Facing an $800,000 shortfall in its budget just months after a levy vote failed to raise additional revenue, Sno-Isle is starting to send its top managers out to tell patrons that there may not be able to use their libraries as often as they would like in 2004.
On June 17, the bad news will come to South Whidbey, when Sno-Isle holds a public forum at the Freeland Library to dish out the bad news.
What they will hear is news about what they will lose and what it will take to get it back. According to Mary Kelly, a spokesperson for the library system, library patrons can expect shorter open hours at their libraries next year. They should also expect to be using the same computers the libraries have for Internet and catalog searching for at least a few years more.
“They won’t be invisible changes next year,” said Kelly, pointing out Sno-Isle’s need to cut back on staff hours and new computer purchases.
Cost cutting, she said, has almost reached its limit. Kelly said Sno-Isle has cut or deferred expenses at its libraries by about $2.5 million over the past two years. But now, with the system’s property tax levy rate at 47.5 cents per $1,000 of property value, the system is experiencing an effective cut in its revenue stream. Sno-Isle tried to get voters to approve a rate of 50 cents per $1,000 in February, but the measure failed by 2,637 votes. Island County voters cast their ballots narrowly in favor of the tax increase, but “no” votes from Snohomish County eclipsed that edge on the “yes” side.
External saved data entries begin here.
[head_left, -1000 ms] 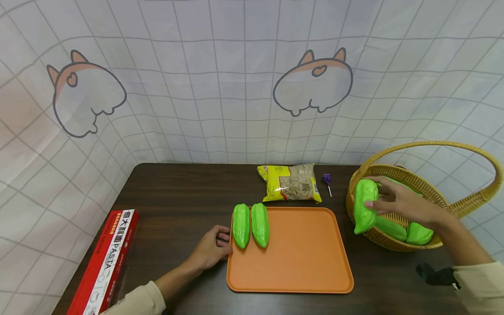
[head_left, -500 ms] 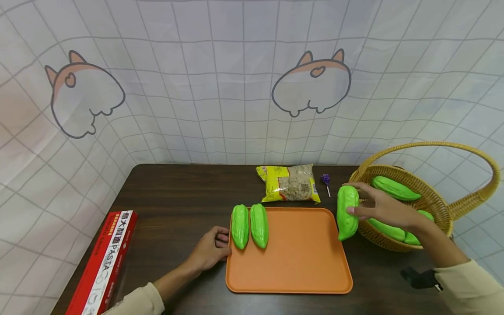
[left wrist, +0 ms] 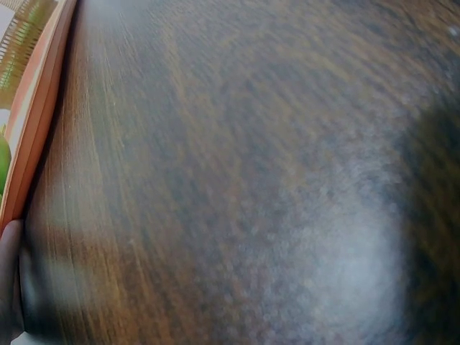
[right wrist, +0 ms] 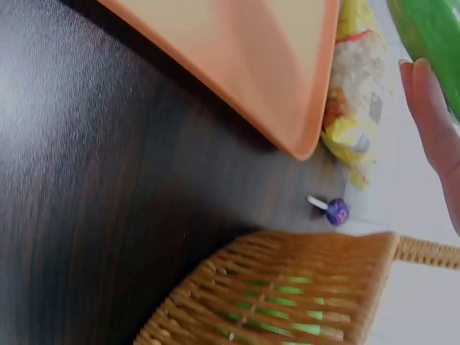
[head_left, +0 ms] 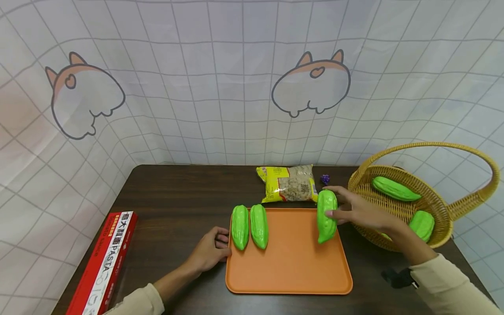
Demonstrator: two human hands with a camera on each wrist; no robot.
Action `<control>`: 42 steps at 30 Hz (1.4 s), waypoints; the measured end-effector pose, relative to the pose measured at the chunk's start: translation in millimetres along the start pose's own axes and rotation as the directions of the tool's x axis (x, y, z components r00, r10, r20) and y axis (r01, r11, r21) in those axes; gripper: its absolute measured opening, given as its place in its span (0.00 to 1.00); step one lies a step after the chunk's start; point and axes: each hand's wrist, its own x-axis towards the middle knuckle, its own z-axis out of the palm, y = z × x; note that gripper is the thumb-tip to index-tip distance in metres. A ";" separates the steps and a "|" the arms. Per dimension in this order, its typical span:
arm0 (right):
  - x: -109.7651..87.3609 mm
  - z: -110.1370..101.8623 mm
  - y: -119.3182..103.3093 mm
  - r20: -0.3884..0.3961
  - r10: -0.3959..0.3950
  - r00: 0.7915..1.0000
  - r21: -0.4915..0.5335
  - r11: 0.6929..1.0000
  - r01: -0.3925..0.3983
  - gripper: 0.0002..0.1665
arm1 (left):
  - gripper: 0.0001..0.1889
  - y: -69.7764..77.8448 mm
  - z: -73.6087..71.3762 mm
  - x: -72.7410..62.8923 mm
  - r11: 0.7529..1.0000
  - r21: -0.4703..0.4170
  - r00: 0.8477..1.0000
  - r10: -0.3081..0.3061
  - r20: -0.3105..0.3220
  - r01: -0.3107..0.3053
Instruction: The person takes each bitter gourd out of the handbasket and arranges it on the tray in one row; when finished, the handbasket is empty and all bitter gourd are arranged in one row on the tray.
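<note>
My right hand (head_left: pixel 356 210) holds a light-green, ridged bitter melon (head_left: pixel 327 216) between thumb and fingers, over the right side of the orange tray (head_left: pixel 299 267). In the right wrist view, part of this bitter melon (right wrist: pixel 435 43) shows at the top right. Two matching bitter melons lie side by side along the tray's left edge, a left one (head_left: pixel 240 227) and a right one (head_left: pixel 259 226). My left hand (head_left: pixel 208 249) rests on the dark table, its loosely bent fingers against the outside of the tray's left rim. The left wrist view shows only a finger (left wrist: pixel 11 266) touching that rim.
A wicker basket (head_left: pixel 445 210) with a tall handle stands at the right, with bitter melons inside. Behind the tray lie a yellow food packet (head_left: pixel 289 183) and a purple lollipop (head_left: pixel 324 178), partly hidden. A red pasta box (head_left: pixel 102 262) lies at the left.
My right hand has carried the bitter melon leftward, from the basket's near side across to above the tray. More of the basket's inside shows now. The left hand has stayed at the tray.
</note>
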 end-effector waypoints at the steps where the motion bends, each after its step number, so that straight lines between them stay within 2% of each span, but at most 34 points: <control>1: 1.7 1.6 0.5 0.001 -0.001 1.000 0.001 1.000 0.001 0.45 | 0.29 -0.2 0.1 0.1 1.000 0.000 1.000 0.000 0.000 0.000; 8: 9.6 12.2 1.8 0.006 0.004 1.000 -0.029 1.000 -0.004 0.44 | 0.29 0.2 0.5 -0.3 1.000 0.002 1.000 0.000 -0.002 0.000; 14: 15.9 19.3 5.6 0.046 -0.011 0.999 0.010 1.000 0.010 0.44 | 0.29 0.2 0.5 -0.2 1.000 0.001 1.000 0.006 -0.003 -0.006; 28: 33.5 39.2 15.4 0.072 -0.024 0.997 0.064 0.998 0.019 0.46 | 0.28 0.0 0.3 -0.6 1.000 0.005 1.000 0.010 -0.001 -0.010; 42: 42.4 50.0 18.7 0.070 0.017 0.997 0.083 0.996 -0.023 0.47 | 0.28 -1.1 0.3 -0.3 1.000 0.014 1.000 0.012 -0.004 -0.012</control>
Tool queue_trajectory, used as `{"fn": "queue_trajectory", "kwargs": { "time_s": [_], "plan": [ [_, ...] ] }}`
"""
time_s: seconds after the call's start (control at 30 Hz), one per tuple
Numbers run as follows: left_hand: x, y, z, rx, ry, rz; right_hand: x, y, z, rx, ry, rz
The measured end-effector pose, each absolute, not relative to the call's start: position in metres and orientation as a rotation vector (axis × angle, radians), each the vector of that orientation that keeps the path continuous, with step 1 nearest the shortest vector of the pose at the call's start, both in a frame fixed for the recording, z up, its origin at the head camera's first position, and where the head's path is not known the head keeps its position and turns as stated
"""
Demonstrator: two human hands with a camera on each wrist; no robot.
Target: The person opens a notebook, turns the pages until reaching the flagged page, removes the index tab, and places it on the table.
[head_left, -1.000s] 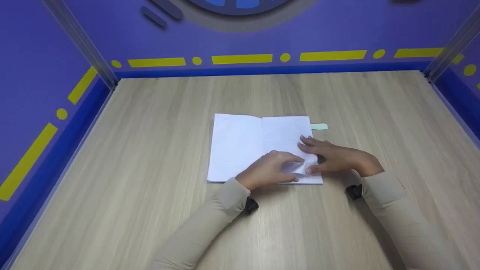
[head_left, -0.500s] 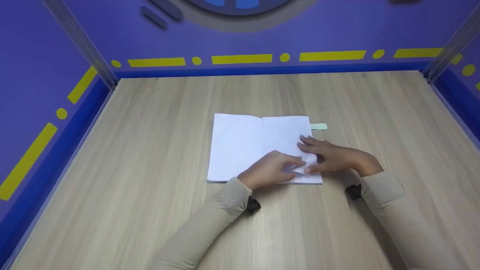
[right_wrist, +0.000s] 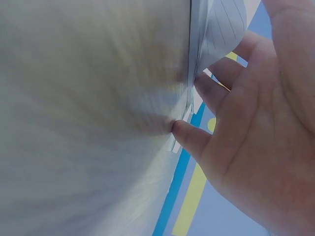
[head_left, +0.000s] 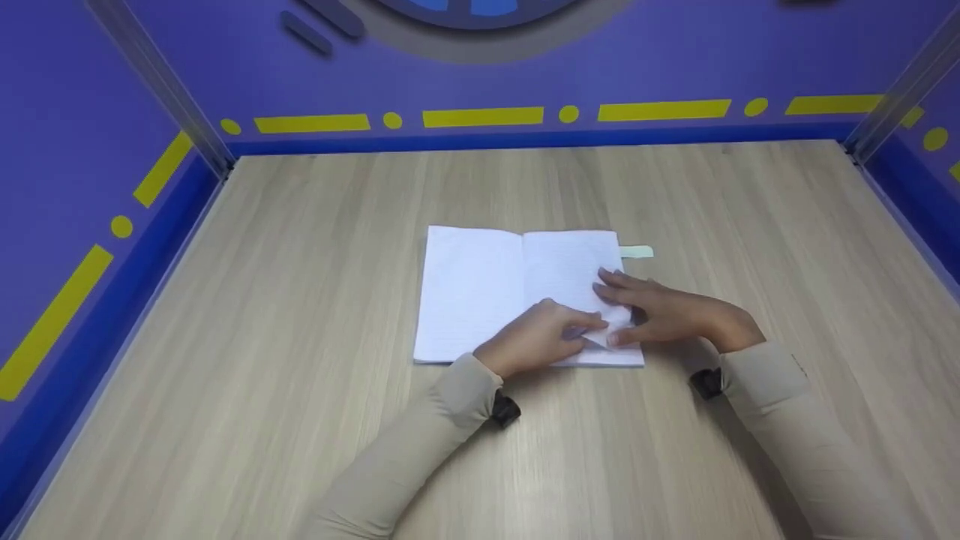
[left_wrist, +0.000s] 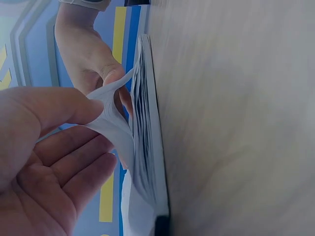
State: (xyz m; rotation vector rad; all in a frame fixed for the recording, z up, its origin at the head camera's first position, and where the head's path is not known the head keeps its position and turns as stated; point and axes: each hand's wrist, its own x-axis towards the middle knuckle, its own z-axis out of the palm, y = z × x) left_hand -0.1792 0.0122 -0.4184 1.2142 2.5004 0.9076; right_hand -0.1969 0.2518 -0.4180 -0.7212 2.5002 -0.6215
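An open notebook [head_left: 471, 292] with lined white pages lies on the table. My left hand [head_left: 534, 339] reaches across its lower half and pinches a page of the right side between thumb and forefinger. In the left wrist view that page [left_wrist: 117, 129] bows up off the stack, while the other fingers of the hand stay beneath it. My right hand [head_left: 671, 315] is at the right edge, fingers spread, with fingertips on the right page and its thumb by the raised paper. The right wrist view shows the little finger reaching down to the tabletop beside the curling page [right_wrist: 224, 29].
A pale green tab [head_left: 637, 252] sticks out from the notebook's upper right edge. The wood-grain table [head_left: 300, 300] extends around it, bounded by blue-purple panels [head_left: 480, 90] with yellow marks. Both wrists carry a small black device [head_left: 505, 412] below beige sleeves.
My left thumb and forefinger have drawn closer together on the page, and the fold between the hands has changed shape. The right hand stays almost still.
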Motion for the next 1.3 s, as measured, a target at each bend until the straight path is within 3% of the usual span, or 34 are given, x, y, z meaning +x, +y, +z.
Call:
{"fn": "queue_trajectory", "kwargs": {
  "time_s": [0.83, 1.3],
  "plan": [
    [-0.178, -0.001, -0.413, 1.169, 2.544, 1.221, -0.202, 0.253, -0.418, -0.57, 2.557, -0.894],
    [-0.186, -0.017, -0.403, 0.808, 2.531, 1.72, -0.204, 0.255, -0.418, -0.573, 2.541, -0.925]
  ]
}}
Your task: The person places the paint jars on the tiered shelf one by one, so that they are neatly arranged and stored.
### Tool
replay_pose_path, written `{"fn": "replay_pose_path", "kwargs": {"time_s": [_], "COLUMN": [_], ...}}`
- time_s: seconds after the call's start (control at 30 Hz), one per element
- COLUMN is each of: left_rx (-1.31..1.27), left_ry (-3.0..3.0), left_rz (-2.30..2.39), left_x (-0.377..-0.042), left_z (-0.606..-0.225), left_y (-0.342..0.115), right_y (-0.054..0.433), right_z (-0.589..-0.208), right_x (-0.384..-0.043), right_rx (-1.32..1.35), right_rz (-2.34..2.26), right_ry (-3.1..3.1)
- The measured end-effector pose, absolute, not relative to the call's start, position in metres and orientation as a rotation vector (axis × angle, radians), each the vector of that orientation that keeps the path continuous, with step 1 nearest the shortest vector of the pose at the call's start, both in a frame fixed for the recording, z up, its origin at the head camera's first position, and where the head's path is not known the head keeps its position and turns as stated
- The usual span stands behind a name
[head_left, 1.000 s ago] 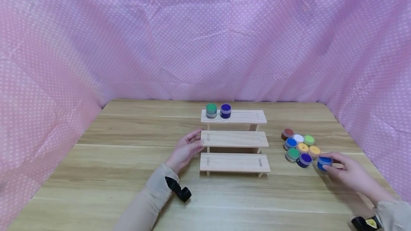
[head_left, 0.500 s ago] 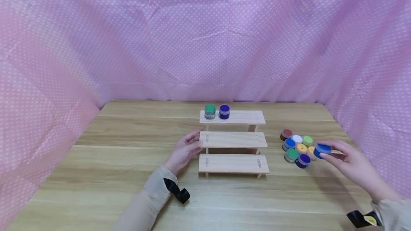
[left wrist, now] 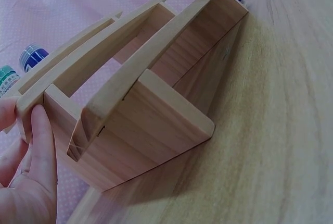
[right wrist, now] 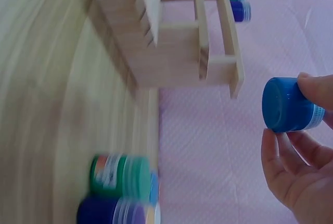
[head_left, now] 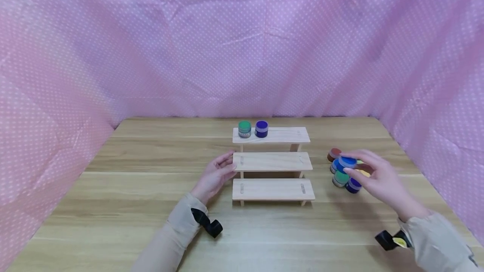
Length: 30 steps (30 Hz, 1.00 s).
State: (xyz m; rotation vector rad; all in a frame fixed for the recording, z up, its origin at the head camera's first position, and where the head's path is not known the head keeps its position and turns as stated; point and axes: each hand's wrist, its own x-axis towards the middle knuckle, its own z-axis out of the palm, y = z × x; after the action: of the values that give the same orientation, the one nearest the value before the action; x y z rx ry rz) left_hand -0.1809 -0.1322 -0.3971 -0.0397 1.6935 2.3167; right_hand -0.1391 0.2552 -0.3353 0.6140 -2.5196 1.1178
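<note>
A three-step wooden rack [head_left: 272, 189] stands mid-table. My left hand [head_left: 212, 179] grips the left end of its middle step, thumb on one side and fingers on the other in the left wrist view. On the top step sit a green-lidded paint jar [head_left: 244, 129] and a purple-lidded paint jar [head_left: 261, 129], side by side at the left. Between thumb and fingers, my right hand [head_left: 378, 179] holds a blue paint jar [right wrist: 289, 104] raised in the air. In the head view that jar overlaps the cluster of jars right of the rack.
The cluster includes a brown-lidded jar [head_left: 334, 154], a green jar [head_left: 340, 178] and a purple jar [head_left: 353, 185]; my right hand hides some others. Pink dotted cloth [head_left: 242, 53] hangs behind the wooden table [head_left: 113, 205] and along its sides.
My right hand has lifted the blue paint jar off the table and carried it leftward over the cluster. My left hand stays at the rack's middle step.
</note>
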Motion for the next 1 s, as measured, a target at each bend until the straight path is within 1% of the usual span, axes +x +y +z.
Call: {"fn": "replay_pose_path", "kwargs": {"time_s": [0.1, 0.4, 0.53, 0.83, 1.0], "left_rx": [-0.040, -0.046, -0.031, -0.021, -0.024], "left_ry": [1.705, 1.689, 1.690, 1.693, 1.679], "left_rz": [2.316, 2.322, 2.318, 2.317, 2.320], "left_x": [-0.181, -0.181, -0.181, -0.185, -0.184], "left_z": [-0.396, -0.396, -0.398, -0.399, -0.399], "left_y": [-0.133, -0.132, -0.133, -0.134, -0.132], "right_y": [0.242, 0.207, 0.194, 0.174, 0.168], "right_z": [-0.333, -0.328, -0.327, -0.317, -0.318], "right_x": [-0.148, -0.173, -0.184, -0.209, -0.219], "right_rx": [0.633, 0.567, 0.585, 0.535, 0.567], "right_rz": [1.187, 1.277, 1.408, 1.562, 1.519], "right_ry": [-2.504, -2.550, -2.510, -2.500, -2.499]}}
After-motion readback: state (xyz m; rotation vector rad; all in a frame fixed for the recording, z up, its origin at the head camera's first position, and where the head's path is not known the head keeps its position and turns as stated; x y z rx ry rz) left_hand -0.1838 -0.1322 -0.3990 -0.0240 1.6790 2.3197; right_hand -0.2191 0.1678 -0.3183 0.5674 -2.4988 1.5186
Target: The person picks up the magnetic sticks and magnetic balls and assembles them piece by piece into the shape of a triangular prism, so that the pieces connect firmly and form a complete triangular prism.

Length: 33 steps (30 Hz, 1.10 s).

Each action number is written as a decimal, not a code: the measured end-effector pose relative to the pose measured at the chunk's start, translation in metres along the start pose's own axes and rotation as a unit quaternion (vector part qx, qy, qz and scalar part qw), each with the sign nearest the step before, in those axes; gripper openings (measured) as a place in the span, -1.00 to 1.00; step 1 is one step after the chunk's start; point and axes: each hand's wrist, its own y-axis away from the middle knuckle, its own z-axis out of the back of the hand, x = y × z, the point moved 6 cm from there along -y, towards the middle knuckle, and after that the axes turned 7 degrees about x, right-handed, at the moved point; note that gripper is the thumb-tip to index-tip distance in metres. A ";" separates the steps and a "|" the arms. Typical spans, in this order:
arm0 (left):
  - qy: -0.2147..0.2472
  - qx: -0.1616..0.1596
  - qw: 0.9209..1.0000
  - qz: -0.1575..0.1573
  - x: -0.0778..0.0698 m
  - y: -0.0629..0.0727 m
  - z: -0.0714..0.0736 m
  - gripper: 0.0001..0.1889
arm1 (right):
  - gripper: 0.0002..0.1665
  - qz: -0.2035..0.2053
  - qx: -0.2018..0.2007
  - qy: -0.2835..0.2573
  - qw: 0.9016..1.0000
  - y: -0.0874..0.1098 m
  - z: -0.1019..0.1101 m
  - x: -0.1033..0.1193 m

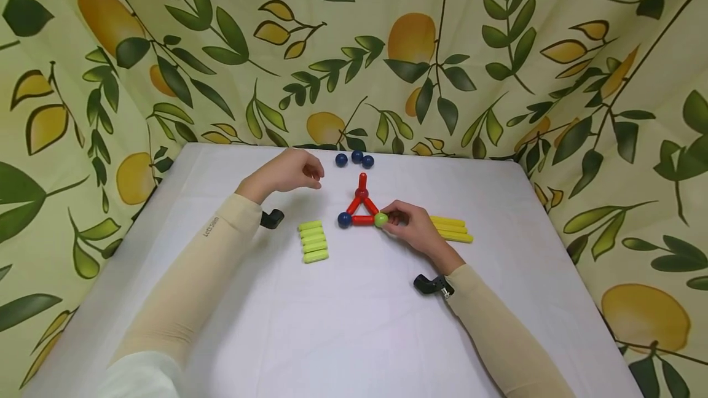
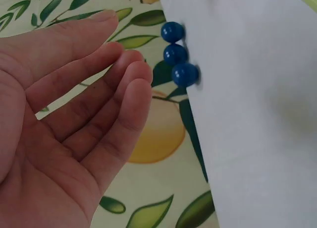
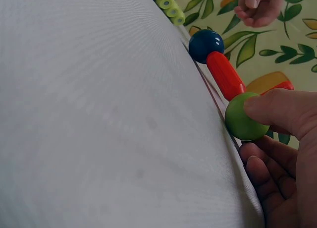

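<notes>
A triangle of red rods [image 1: 363, 220] lies on the table, with a red ball [image 1: 361, 193] at its far corner, a blue ball [image 1: 345, 220] at the near left and a green ball [image 1: 381, 220] at the near right. One more red rod [image 1: 362, 180] points away from the red ball. My right hand [image 1: 410, 226] pinches the green ball between thumb and fingers, as the right wrist view also shows. Above the table at the far left, my left hand [image 1: 291, 171] holds nothing, its fingers loosely bent. Several loose blue balls [image 2: 173, 54] sit nearest to it.
Several short light-green rods [image 1: 313, 242] lie in a column left of the triangle. Long yellow rods [image 1: 455, 237] lie side by side behind the right hand. A patterned curtain [image 1: 354, 78] borders the white table [image 1: 332, 324] at the back and sides.
</notes>
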 end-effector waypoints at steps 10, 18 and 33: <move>-0.030 0.049 0.998 -0.007 0.017 0.022 -0.028 -0.84 | -0.71 0.010 -0.008 0.005 1.000 -0.006 0.003 0.002; -0.026 0.102 0.994 0.014 0.027 0.016 -0.064 -0.91 | -0.72 0.001 -0.007 0.003 1.000 -0.002 0.000 0.000; -0.087 0.097 0.991 0.030 0.027 0.007 -0.069 -0.88 | -0.71 -0.002 -0.007 0.004 1.000 -0.001 0.000 0.002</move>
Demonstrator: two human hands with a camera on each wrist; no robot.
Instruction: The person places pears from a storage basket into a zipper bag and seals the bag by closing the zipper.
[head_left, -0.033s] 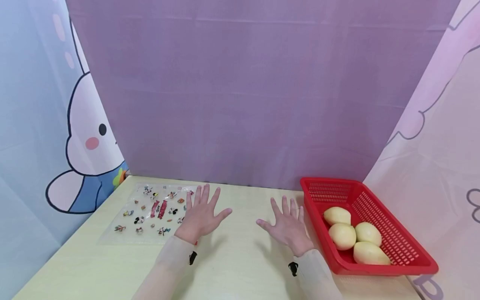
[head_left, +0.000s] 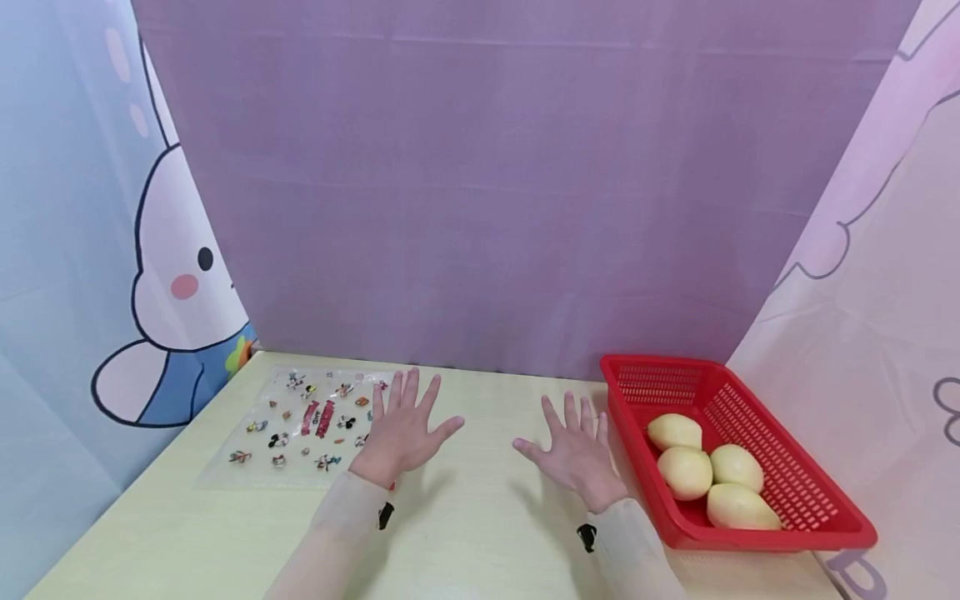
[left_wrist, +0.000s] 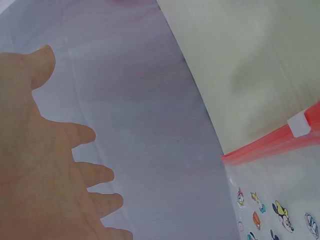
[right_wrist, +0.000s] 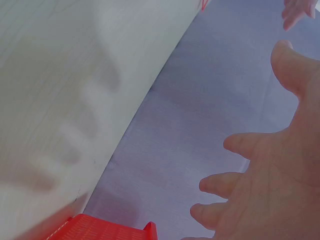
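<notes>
Fingers spread, my left hand (head_left: 401,433) hovers palm down above the table, overlapping the right part of a clear zip bag (head_left: 300,429) printed with small cartoon figures. A red zip strip with a white slider (left_wrist: 300,124) edges that bag in the left wrist view. My right hand (head_left: 577,454) is likewise spread over the table, just left of a red plastic basket (head_left: 641,467). Neither hand holds anything. Inside the basket lie several pale yellow, rounded fruits (head_left: 685,473), grouped toward its near end; their exact kind is unclear.
The pale wooden table (head_left: 480,533) ends at a purple cloth backdrop (head_left: 480,208). A blue curtain (head_left: 60,250) with a cartoon rabbit hangs at the left, a pinkish curtain (head_left: 885,333) at the right beside the basket.
</notes>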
While Sno-Isle will take in about $23 million in tax dollars next year — it’s highest amount ever — that figure is only a 1-percent increase over this year due to voter Initiative 747. At the same time, Kelly said, expenses like heath benefits for Sno-Isle’s 400-plus employees, are up. That additional expense alone will cost the library system an extra $400,000 this year.
Other services, in addition to technology and library hours, could be cut in the coming year, but Kelly said Sno-Isle does not yet want to speculate on those publicly.
Sno-Isle may try another ballot issue later this year or early in 2004, but that will not bail the 20-library system out in time for the coming year’s budget.